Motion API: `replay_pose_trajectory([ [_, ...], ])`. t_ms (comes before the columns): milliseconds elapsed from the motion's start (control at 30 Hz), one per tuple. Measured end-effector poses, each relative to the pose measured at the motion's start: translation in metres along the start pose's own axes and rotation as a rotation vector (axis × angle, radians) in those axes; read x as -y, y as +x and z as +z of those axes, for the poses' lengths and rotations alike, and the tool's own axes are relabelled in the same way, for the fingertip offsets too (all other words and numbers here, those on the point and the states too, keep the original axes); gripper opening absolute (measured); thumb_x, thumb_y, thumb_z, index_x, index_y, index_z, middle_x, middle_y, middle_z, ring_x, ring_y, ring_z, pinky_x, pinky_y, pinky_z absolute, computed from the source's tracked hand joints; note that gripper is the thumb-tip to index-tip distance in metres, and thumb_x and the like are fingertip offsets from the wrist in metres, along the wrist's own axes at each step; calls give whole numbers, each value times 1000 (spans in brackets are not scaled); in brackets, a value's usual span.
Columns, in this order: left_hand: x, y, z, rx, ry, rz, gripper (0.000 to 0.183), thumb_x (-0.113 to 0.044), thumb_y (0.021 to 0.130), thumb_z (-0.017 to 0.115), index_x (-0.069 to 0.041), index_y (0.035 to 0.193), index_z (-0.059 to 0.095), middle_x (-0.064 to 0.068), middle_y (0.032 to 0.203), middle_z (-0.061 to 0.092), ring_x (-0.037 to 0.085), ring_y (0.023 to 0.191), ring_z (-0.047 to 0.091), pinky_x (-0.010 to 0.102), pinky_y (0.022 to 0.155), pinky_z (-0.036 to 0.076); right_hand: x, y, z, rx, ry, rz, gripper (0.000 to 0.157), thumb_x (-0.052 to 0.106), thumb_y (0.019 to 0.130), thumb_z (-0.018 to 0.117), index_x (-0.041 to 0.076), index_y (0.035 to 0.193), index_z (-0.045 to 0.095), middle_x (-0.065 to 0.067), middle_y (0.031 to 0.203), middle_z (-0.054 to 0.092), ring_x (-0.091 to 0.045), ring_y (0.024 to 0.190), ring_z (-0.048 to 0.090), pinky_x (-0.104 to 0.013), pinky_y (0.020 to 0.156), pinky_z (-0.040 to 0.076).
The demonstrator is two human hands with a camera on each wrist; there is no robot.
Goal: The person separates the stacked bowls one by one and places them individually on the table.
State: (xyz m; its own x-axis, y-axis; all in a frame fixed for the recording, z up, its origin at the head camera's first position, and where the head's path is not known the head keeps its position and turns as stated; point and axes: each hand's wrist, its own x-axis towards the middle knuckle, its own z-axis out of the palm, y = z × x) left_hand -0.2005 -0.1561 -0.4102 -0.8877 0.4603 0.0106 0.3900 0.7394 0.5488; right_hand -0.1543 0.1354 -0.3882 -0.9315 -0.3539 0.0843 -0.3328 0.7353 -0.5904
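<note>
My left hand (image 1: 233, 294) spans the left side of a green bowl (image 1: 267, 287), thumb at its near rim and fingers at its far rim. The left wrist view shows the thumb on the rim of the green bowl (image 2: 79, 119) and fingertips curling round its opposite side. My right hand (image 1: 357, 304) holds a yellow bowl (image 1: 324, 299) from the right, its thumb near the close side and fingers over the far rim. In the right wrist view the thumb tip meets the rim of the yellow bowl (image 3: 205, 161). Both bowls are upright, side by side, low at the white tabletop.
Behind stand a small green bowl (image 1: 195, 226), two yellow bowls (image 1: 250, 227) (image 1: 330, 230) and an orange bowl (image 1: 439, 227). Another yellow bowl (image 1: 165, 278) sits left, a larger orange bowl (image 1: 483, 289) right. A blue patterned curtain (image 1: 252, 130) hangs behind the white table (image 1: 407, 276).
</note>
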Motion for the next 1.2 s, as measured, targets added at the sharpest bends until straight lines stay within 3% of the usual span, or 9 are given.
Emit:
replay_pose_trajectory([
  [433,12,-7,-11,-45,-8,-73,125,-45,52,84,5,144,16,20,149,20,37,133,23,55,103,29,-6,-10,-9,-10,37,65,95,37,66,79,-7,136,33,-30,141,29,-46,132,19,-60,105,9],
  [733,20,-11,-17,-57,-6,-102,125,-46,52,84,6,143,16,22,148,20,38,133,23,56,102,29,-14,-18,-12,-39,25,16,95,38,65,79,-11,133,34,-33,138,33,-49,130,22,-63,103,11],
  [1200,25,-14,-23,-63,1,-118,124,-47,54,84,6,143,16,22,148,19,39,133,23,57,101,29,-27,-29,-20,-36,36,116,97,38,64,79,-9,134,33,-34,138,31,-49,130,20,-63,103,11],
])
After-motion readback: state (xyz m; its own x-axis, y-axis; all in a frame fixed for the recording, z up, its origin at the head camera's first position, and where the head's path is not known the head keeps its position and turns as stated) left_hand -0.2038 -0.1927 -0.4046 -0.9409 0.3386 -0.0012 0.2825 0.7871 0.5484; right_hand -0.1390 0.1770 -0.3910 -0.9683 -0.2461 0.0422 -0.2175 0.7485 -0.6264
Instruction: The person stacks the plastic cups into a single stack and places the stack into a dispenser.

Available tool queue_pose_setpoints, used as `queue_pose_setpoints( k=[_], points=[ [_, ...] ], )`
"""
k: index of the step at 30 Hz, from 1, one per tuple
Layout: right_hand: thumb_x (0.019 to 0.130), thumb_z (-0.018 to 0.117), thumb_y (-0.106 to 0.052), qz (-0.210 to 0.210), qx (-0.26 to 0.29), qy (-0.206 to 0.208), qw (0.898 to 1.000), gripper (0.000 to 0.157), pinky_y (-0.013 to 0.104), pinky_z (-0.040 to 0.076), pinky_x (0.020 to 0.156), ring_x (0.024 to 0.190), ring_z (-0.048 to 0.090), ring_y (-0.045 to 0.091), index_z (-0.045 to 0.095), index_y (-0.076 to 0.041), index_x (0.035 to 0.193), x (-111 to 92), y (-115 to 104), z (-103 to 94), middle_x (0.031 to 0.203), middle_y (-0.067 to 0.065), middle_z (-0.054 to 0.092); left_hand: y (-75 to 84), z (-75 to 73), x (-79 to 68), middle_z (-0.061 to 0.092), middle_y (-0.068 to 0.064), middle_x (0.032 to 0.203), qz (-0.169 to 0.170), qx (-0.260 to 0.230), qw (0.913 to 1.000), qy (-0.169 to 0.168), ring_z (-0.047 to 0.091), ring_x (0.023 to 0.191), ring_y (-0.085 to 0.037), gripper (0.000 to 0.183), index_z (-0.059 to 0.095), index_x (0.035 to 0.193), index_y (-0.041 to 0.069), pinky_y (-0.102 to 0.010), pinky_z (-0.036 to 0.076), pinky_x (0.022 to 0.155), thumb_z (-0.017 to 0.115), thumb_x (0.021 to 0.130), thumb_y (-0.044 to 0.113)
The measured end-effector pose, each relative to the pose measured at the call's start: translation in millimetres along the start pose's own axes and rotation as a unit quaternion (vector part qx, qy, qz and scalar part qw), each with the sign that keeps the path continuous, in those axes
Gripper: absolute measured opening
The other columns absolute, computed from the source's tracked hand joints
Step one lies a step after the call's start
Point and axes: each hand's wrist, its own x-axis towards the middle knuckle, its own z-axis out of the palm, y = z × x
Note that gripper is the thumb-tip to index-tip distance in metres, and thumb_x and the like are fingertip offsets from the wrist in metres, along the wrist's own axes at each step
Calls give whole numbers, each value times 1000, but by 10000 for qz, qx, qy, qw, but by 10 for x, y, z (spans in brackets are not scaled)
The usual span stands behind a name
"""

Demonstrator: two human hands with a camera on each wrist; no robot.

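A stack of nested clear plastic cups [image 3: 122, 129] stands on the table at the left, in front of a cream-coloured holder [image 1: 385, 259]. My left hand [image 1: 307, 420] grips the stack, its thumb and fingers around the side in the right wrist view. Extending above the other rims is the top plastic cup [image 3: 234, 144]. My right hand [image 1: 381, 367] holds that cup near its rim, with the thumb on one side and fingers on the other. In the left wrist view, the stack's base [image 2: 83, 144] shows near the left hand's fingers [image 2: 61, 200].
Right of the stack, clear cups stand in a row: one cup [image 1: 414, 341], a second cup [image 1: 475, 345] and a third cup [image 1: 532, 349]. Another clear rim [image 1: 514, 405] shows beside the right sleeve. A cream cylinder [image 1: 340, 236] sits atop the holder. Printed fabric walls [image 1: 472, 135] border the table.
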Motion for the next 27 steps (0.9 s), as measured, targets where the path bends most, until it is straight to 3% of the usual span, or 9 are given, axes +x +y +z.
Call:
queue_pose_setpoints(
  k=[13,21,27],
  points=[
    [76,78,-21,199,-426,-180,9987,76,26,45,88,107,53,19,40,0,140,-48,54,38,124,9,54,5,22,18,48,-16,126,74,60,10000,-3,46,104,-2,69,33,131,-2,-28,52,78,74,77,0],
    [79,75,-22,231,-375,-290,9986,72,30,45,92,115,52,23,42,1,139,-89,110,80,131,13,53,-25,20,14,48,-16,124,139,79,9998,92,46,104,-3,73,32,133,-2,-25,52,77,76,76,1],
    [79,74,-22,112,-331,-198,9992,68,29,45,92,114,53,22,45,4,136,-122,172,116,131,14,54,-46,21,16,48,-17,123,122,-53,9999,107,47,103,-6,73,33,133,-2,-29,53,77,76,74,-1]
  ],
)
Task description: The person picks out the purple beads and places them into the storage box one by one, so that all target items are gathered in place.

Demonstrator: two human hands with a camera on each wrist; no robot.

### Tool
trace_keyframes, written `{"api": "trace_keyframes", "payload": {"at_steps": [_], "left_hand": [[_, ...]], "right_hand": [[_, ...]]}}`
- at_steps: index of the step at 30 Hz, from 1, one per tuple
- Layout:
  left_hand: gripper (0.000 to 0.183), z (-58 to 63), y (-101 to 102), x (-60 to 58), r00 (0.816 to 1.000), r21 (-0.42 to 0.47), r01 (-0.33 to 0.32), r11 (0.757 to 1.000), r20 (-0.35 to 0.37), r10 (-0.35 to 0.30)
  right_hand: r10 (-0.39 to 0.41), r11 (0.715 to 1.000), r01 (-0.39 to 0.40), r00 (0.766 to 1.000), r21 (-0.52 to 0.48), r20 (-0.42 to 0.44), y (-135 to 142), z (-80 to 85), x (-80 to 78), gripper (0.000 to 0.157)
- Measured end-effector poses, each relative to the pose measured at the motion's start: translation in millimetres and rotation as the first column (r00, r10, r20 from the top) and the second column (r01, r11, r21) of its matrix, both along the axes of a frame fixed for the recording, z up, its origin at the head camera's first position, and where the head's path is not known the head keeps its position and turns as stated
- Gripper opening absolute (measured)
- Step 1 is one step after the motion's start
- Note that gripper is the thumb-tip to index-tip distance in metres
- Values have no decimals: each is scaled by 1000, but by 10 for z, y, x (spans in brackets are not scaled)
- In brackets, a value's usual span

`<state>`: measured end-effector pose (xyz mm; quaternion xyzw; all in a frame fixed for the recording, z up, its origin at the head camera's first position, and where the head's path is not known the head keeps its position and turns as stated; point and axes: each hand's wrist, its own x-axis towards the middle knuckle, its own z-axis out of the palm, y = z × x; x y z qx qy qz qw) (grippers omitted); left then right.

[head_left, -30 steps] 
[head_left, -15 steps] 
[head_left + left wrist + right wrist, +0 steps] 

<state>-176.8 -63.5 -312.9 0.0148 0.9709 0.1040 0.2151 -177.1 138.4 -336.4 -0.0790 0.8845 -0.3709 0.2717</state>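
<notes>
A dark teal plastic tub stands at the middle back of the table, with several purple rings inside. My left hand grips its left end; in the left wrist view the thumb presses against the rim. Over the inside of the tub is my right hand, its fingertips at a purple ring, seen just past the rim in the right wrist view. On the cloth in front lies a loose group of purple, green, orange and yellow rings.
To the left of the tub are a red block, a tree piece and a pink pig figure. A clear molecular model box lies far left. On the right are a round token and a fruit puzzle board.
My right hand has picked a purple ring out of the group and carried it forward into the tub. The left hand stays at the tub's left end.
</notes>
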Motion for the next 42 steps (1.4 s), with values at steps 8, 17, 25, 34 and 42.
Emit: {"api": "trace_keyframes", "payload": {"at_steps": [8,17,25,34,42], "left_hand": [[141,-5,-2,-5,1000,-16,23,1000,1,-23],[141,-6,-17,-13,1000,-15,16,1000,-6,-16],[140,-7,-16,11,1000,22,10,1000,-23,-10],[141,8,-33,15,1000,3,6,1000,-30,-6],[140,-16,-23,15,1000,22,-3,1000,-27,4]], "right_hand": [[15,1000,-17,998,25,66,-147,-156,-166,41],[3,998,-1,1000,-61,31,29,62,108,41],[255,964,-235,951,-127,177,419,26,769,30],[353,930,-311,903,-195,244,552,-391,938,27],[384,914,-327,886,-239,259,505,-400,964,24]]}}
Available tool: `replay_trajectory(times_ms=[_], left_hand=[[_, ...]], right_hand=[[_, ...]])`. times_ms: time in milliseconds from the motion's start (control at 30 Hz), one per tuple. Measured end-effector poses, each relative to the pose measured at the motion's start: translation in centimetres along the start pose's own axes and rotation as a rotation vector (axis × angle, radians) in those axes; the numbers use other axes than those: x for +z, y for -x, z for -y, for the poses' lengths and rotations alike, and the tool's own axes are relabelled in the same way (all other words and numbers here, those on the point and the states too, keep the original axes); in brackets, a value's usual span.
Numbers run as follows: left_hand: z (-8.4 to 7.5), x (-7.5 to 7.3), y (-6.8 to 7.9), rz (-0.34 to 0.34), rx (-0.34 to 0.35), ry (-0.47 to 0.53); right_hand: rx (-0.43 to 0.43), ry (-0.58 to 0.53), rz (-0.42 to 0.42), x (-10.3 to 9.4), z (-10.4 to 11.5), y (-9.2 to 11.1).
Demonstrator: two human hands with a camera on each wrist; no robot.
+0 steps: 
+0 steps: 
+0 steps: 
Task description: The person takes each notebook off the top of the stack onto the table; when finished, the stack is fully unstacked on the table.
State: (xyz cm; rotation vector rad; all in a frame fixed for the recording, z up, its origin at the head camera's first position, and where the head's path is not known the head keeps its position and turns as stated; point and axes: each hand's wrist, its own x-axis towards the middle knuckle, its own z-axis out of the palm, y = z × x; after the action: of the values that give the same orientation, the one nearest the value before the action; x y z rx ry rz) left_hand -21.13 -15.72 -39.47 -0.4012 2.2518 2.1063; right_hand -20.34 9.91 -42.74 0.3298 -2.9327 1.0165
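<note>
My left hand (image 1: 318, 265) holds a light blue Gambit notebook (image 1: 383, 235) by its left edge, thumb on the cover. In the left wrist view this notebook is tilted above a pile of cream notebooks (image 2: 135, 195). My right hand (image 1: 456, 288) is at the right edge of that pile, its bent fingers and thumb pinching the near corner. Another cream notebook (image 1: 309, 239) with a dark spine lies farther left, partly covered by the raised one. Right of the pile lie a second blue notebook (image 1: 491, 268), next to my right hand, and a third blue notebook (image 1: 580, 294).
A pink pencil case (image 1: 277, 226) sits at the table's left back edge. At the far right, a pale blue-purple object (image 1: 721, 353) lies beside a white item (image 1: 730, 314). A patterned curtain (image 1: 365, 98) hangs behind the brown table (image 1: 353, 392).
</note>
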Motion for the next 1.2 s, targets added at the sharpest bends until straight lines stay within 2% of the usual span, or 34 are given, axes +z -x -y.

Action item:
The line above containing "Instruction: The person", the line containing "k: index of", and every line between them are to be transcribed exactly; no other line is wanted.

Task response:
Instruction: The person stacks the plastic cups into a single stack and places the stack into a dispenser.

Available tool queue_pose_setpoints, used as `queue_pose_setpoints( k=[_], points=[ [_, ...] ], )`
"""
k: index of the step at 30 Hz, from 1, one per tuple

At this stage, the exercise is finished.